Git & Chisubmit

While you will be able to do your CAPP 30121 labs on your Virtual Machine, you should plan to complete this lab in the Computer Science Instructional Lab (CSIL).

This lab assumes you attended the Linux workshop and have set up your CAPP 30121 repository in CSIL and you have replaced “Firstname Lastname” in the file lab1/test.txt of your capp30121-aut-19-username directory with your name and changed “World” in the file lab1/hello_world.py to something else (“Gustav”, for example).

If you did not attend the Linux workshop, and thus, have not setup your CAPP 30121 repository, please follow these instructions before you start working through this material. Also, once you have your repository, please make the required change to lab1/test.txt.

Objectives

  1. Learn the basics of git

  2. Learn how to use chisubmit, our submission software

Git

Git is a system used for developing software in a group. This system maintains files and all changes that are applied to them. You will each have a personal Git repository that is hosted on a central server. The server stores the project files and stores all changes to those files that have been uploaded to the repository.

We have created accounts and repositories for each of you on a CS department Git server. We will seed your repositories with templates and files that you need for labs and programming assignments. Also, we will be able to see any changes you upload to your repository, which allows us to provide help remotely, grade your programming assignments, and provide feedback.

Git tracks every version of a file or directory using commits. When you have made changes to one or more files, you can logically group those changes into a “commit” that gets added to your repository. You can think of commits as “checkpoints” in your work, representing the work you’ve done since the previous checkpoint. This mechanism makes it possible to look at and even revert to older versions of a file by going back to your code as it was when you “checkpointed” it with a commit.

When using Git, your basic working cycle will be:

  • Log into a CS machine (or your VM)

  • Change to your capp30121-aut-19-username directory

  • Download updates from the Git server (we will add files to your repository throughout the quarter). In Git, this operation is called pulling from the server.

  • Work on your files

  • Create a commit with any changes you have made

  • Upload the commit to the Git server. In Git, this operation is called pushing to the server.

The course staff does not have access to any files stored in your home directory or files on your laptop. All we can access are files that have been pushed to the Git server, so remember to always push your latest commits when you’re done or when you ask a question on Piazza that will require us to look at your code.

Please navigate to your capp30121-aut-19-username/lab1 directory using cd. username should always be substituted by your CNetID.

Creating a commit

Creating a commit is a two-step process.
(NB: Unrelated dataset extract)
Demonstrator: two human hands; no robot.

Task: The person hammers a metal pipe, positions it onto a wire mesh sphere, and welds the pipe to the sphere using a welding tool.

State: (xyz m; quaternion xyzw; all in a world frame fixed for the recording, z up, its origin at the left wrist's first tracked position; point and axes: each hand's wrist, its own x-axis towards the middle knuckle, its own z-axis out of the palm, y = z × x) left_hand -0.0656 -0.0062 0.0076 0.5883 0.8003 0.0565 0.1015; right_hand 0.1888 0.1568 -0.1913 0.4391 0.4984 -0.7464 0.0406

First, you have to indicate what files you want to include in your commit. Let’s say we want to create a commit that only includes the hello_world.py file that you modified as part of the Linux lab. We can specify this operation explicitly using the git add command from the Linux command-line:

$ git add hello_world.py

(Recall that we use $ to indicate the Linux command-line prompt. It is not part of the command.)

There are various shortcuts that will allow you to add all of the files in a directory, such as git add . or git add --all. Using these commands is poor practice, because you can easily end up adding files that you did not intend. Instead, it is better to add files explicitly (as shown above) when you create them and then use the following command:

$ git add -u

when you want to add any previously-added file that has changed since your last commit.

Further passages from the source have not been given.